2016 Fantasy Baseball: Outfield Risers and Fallers
At the bottom of the Fangraphs’ leaderboard for wOBA over the last 30 days is Carlos Gonzalez at .227. He’s 10 points lower than anyone else, and he only has two RBI over the past month. CarGo’s numbers are well off of last year’s 40-homer season, and he’s been, according to Fangraphs, a negative on offense, defense and the bases this year, totaling 0.0 WAR. I usually look at a player’s walk, strikeout and BABIP rates to begin determining why he’s struggling or excelling, but when digging into CarGo’s numbers his performance in plate discipline over the last month is fairly close to his career performance.

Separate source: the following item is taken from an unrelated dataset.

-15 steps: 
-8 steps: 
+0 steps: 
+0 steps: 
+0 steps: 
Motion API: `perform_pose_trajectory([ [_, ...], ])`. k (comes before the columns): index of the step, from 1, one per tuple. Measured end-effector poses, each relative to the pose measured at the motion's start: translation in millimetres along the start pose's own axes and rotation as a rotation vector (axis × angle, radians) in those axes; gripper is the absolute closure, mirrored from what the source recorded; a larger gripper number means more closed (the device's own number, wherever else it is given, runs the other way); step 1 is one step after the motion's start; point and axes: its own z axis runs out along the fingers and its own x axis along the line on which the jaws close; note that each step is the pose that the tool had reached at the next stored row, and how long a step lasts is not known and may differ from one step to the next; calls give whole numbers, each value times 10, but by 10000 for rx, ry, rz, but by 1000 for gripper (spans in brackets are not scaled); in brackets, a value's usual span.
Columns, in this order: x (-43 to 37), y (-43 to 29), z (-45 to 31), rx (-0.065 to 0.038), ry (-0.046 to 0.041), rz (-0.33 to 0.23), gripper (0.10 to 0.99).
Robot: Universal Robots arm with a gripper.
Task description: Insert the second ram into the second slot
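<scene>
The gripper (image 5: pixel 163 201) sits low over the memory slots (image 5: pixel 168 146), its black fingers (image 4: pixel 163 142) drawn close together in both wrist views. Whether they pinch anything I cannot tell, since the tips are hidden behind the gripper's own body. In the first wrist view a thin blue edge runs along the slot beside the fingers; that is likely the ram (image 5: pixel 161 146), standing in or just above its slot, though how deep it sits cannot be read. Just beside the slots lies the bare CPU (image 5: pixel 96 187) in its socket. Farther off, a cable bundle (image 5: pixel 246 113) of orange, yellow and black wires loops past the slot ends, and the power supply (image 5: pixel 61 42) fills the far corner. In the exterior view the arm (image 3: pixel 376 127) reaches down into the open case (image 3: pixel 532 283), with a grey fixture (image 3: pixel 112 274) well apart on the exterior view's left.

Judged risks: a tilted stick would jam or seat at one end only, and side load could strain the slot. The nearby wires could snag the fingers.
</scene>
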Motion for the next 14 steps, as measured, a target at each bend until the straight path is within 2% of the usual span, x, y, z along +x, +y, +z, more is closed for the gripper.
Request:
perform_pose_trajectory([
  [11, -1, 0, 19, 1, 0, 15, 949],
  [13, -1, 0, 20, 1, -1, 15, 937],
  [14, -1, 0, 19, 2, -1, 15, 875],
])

What stands out is his .256 BABIP. Now you might think as soon as that regresses to normal he’ll be fine, because every other season he’s been at .283 or above. But this isn’t a case of some bad batted ball luck. CarGo is hitting virtually a career-low in fly balls, at 29.6 percent, well below his career 35 percent rate. At Coors, you’d like to hit the ball in the air, but Gonzalez has expanded his zone this year. He’s swinging at a career-worst 44 percent of pitches outside the zone, and making contact 60 percent of the time – almost a career-“high.” Swinging at pitches outside the zone leads to weaker contact, so even though he’s not striking out a ton he’s hitting the ball very weakly. That explains his career-worst 16 percent infield fly ball rate and 49 percent ground ball rate. Gonzalez’s exit velocity has been below league-average for four of seven weeks this year, mostly because 25 percent of pitches he’s seen have been outside the zone, low and away. Until he starts taking more pitches outside the zone he’s going to keep struggling with his power output.
Coming in at ninth in wOBA in the last month is Joc Pederson. The 24-year-old is hitting .235/.391/.574 with a 20 percent walk rate and six home runs. Even with his second-half slump last year he still put up a .335 wOBA. This year, he has the same walk rate (15 percent) and strikeout rate (29 percent), but he’s hitting for more power (.206 isolated power in ’15, up to .278 this year). He’s always going to swing and miss, but he’s also always shown a good eye at the plate and prodigious power. According to Statcast, Pederson ranks 12th in average exit velocity this season. That has all led to wOBA that’s .383, which ranks 13th among outfielders.
It looks like Pederson may have shortened his swing a little bit, as he’s reduced his swinging strike rate from 14 percent last year to under 12 percent this year, and he’s chasing less often at pitches low and outside the zone. Pederson hit 26 home runs last year at age 23, and he’s on his way to matching that number this year. Even though he strikes out a lot, this type of power is uncommon.
Leonys Martin doesn’t rank in the top 30 in wOBA in the past month, but the former Ranger is playing well for Seattle. He has eight home runs and seven steals, and his .238 isolated power ranks 24th among outfielders in the last month. What sticks out like a sore thumb is his 21 percent home run to fly ball rate, which is almost triple his career rate. But he is hitting 45 percent of balls in play as fly balls, which is much higher than his 30 percent career fly ball rate. Now, he probably won’t continue to hit six home runs a month, but with a new focus on lifting the ball Martin can now provide some power with his legs – he averages 31 steals per 162 games in his career.
Austin Jackson has zero home runs and stolen bases over the past month. He only has one steal on the season, and he’s still looking for his first homer. He’s been hitting near the bottom of the White Sox lineup most of the season, and with his .282 OBP there’s no reason for him to be moved up the top of the order to try to “get him going.” Jackson always relied on a high average on balls in play to produce, but so far this year he has a career low BABIP of .287, which is continuing a disturbing trend for someone who relied on it so much. Jackson has three double-digit home run seasons, but none since 2013. You’d think with his wheels he’d be able to rack up some triples, but he only has one so far, and his triples totals have declined each year since 2011. His isolated power is also at a career-low after a one-year spike last year stopped another trend going the wrong way. If Jackson’s not going to give you a high average thanks to a good BABIP and he’s not stealing bases he’s worthless to roster at this point.